# Effect of Forcings on CAMELs Simulations

Now we can look at the output and see if there are any patterns across the variables or across basin characteristics.

First we load the imports.

In [None]:
%pylab inline
#import cartopy
#import geoviews as gv
#import geopandas as gpd
#import holoviews as hv
import pandas as pd
import xarray as xr
#import seaborn as sns
import ogr
from scipy import stats

pylab.rcParams['figure.figsize'] = (10, 6)
plt.rcParams['figure.dpi'] = 96
#hv.notebook_extension('bokeh')

<br>
Load the shapefiles.

In [None]:
top = '/glade/work/ashleyvb'
folder = top+'/CAMELs'
folders = folder+'/summa_camels'

<br>

# Summary Statistics of Error on output
Let's look at some error metrics by HRU.
KGE means perfect agreement if it is 1, and <0 means the mean is a better guess. 
Bias means perfect aggreement if it is 0, and larger means larger error. 
All errors have 1's added so we don't divide by 0. 

In [None]:
# truth data set
sim_truth = xr.open_dataset(folders+'/output/merged_day/NLDAStruth_hru.nc')

In [None]:
# Set forcings to hold at constant or MetSim and create dictionaries
cm_vars= ['all','airpres','airtemp','LWRadAtm','pptrate','spechum','SWRadAtm','windspd']
error_kind = ['bias','kge']
est_kind = ['constant','metsim']
seas_kind = ['YEAR','DJF','MAM','JJA','SON']
#forcing, liquid water fluxes for the soil domain, turbulent heat transfer, snow, vegetation, derived 
var_sim=['airpres','airtemp','LWRadAtm','pptrate','spechum','SWRadAtm','windspd',
          'scalarSurfaceRunoff','scalarAquiferBaseflow','scalarInfiltration','scalarRainPlusMelt','scalarSoilDrainage',
          'scalarLatHeatTotal','scalarSenHeatTotal','scalarSnowSublimation',
          'scalarSWE',
          'scalarCanopyWat',
          'scalarNetRadiation','scalarTotalET','scalarTotalRunoff','scalarTotalSoilWat']

In [None]:
# definitions for KGE computation
def covariance(x,y,dims=None):
    return xr.dot(x-x.mean(dims), y-y.mean(dims), dims=dims) / x.count(dims)

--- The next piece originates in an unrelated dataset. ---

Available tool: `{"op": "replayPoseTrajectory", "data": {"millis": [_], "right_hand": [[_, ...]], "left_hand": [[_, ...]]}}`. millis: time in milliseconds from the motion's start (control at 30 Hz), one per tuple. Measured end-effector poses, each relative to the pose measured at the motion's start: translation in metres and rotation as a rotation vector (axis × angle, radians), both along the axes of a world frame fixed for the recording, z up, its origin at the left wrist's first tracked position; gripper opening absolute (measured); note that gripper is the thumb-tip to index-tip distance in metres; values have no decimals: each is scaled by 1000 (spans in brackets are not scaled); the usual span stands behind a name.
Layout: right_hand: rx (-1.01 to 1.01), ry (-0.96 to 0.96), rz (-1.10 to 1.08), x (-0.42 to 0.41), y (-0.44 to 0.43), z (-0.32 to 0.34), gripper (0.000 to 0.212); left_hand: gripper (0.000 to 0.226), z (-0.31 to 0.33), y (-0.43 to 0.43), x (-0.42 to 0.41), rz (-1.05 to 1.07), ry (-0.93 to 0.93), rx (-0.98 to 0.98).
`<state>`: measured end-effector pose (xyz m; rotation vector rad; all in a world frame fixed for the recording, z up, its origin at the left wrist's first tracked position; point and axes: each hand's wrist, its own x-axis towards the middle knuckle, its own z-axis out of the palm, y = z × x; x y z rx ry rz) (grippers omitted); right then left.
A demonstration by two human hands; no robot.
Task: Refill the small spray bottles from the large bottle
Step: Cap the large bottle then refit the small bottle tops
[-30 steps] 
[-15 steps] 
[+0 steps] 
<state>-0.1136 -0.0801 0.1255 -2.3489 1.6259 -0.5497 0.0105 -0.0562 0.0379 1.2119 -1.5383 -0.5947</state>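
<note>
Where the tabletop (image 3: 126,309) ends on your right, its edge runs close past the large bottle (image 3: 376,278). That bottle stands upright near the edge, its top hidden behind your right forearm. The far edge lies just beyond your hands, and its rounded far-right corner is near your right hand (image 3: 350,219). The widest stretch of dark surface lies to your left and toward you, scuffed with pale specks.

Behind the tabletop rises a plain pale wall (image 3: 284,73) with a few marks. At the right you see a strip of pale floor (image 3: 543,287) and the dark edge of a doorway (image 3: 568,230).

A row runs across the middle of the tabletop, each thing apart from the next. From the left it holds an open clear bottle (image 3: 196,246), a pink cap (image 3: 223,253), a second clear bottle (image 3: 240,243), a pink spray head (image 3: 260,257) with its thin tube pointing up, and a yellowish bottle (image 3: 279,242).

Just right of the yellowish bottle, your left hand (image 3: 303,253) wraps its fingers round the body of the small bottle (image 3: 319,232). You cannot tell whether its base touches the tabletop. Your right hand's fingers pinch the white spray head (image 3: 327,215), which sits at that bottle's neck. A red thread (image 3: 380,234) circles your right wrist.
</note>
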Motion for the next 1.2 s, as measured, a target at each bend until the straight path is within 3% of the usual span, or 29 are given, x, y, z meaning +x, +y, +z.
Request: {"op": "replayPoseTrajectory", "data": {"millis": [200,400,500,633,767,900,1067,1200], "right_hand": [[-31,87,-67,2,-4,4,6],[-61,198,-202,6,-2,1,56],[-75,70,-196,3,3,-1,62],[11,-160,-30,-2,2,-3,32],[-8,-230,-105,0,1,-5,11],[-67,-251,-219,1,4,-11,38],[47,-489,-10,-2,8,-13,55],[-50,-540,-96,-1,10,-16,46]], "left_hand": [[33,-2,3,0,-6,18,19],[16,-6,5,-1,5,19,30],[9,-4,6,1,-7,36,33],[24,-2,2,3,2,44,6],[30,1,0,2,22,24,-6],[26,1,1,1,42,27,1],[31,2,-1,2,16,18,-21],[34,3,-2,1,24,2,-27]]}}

def correlation(x,y,dims=None):
    return covariance(x,y,dims) / (x.std(dims) * y.std(dims))

In [None]:
# set up xarray
hrud = sim_truth['hru'] #indices here are 0 to number of basins
shape = (len(hrud), len(cm_vars),len(est_kind), len(error_kind),len(seas_kind))
dims = ('hru','var','estimation','error','season')
coords = {'hru': hrud, 'var':cm_vars, 'estimation':est_kind, 'error':error_kind, 'season':seas_kind}
error_data = xr.Dataset(coords=coords)
for s in var_sim:
    error_data[s] = xr.DataArray(data=np.full(shape, np.nan),
                                 coords=coords, dims=dims,
                                 name=s)

<br>
Now run the actual computations on KGE. This takes 35 min using all 671 basins. 

In [None]:
%%time
truth0 = sim_truth.drop_vars('hruId').load()
for v in cm_vars:
    for c in est_kind:     
        sim0 = xr.open_dataset(folders+'/output/merged_day/NLDAS' + c + '_' + v +'_hru.nc')
        sim0 = sim0.drop_vars('hruId').load()
        for i, t in enumerate(seas_kind):     
            if i==0: 
                truth = truth0
                sim = sim0
            if i>0: 
                truth = truth0.sel(time=truth0['time.season']==t)
                sim = sim0.sel(time=sim0['time.season']==t)
                
            r = sim.mean(dim='time') #to set up xarray since xr.dot not supported on dataset and have to do loop
            for s in var_sim:         
                r[s] = correlation(sim[s],truth[s],dims='time')
            # KGE value for each hru, add 1 so no nan
            ds = 1 - np.sqrt( np.square(r-1) 
                + np.square( (sim.std(dim='time')+1)/(truth.std(dim='time')+1) - 1) 
                + np.square( (sim.mean(dim='time')+1)/(truth.mean(dim='time')+1) - 1) )
            ds0 = ds.load()
            # bias value for each hru, add 1 so no nan
            ds = np.abs(sim-truth)/(truth+1) 
            ds1 = ds.mean(dim='time').load()
            for s in var_sim:
                error_data[s].loc[:,v,c,'kge',t]  = ds0[s]
                error_data[s].loc[:,v,c,'bias',t] = ds1[s]
    print(v)

In [None]:
# Add hruId as coordinates
error_data = attrib.assign_coords(hru=sim_truth['hruId'])
the_hru = np.array(error_data['hruId'])

In [None]:
error_data.to_netcdf(folder+'/regress_data/error_data.nc') #save this incase hangs up

<br>
KGE does not need to be normalized. We plot the HRU error as stack of values, with no error plotting as a height of 1 for that color. Values less than 0 are plotted as 0. 

In [None]:
#error_data =  xr.open_dataset(folder+'/regress_data/error_data.nc') #read this incase hangs up

In [None]:
# Setup plots
x = np.arange(len(hrud))
col_vars = ['gray','y','r','g','orange','c','m','b']
letter = list('ABCDEFGHIJKLMNOPQRSTUVWXYZ')
wid = ceil(len(var_sim)/3)
inc = floor(len(hrud)/10)
if inc<1: inc=1
xtic = np.arange(1, len(hrud)+.05,inc).tolist()
xtic =[int(i) for i in xtic]
xtics =[str(i) for i in xtic]
labels =["V"+i for i in xtics]

In [None]:
%%time
# Just plot all-- takes 8 min. Maybe add winter, and summer if you want to see more detail. 
ind = [0]#,1,3]
seas_kind0 = [ seas_kind[i] for i in ind]
for c in est_kind:      
    for t in seas_kind0:     
        plot1 = plt.figure(1, figsize = (20,10))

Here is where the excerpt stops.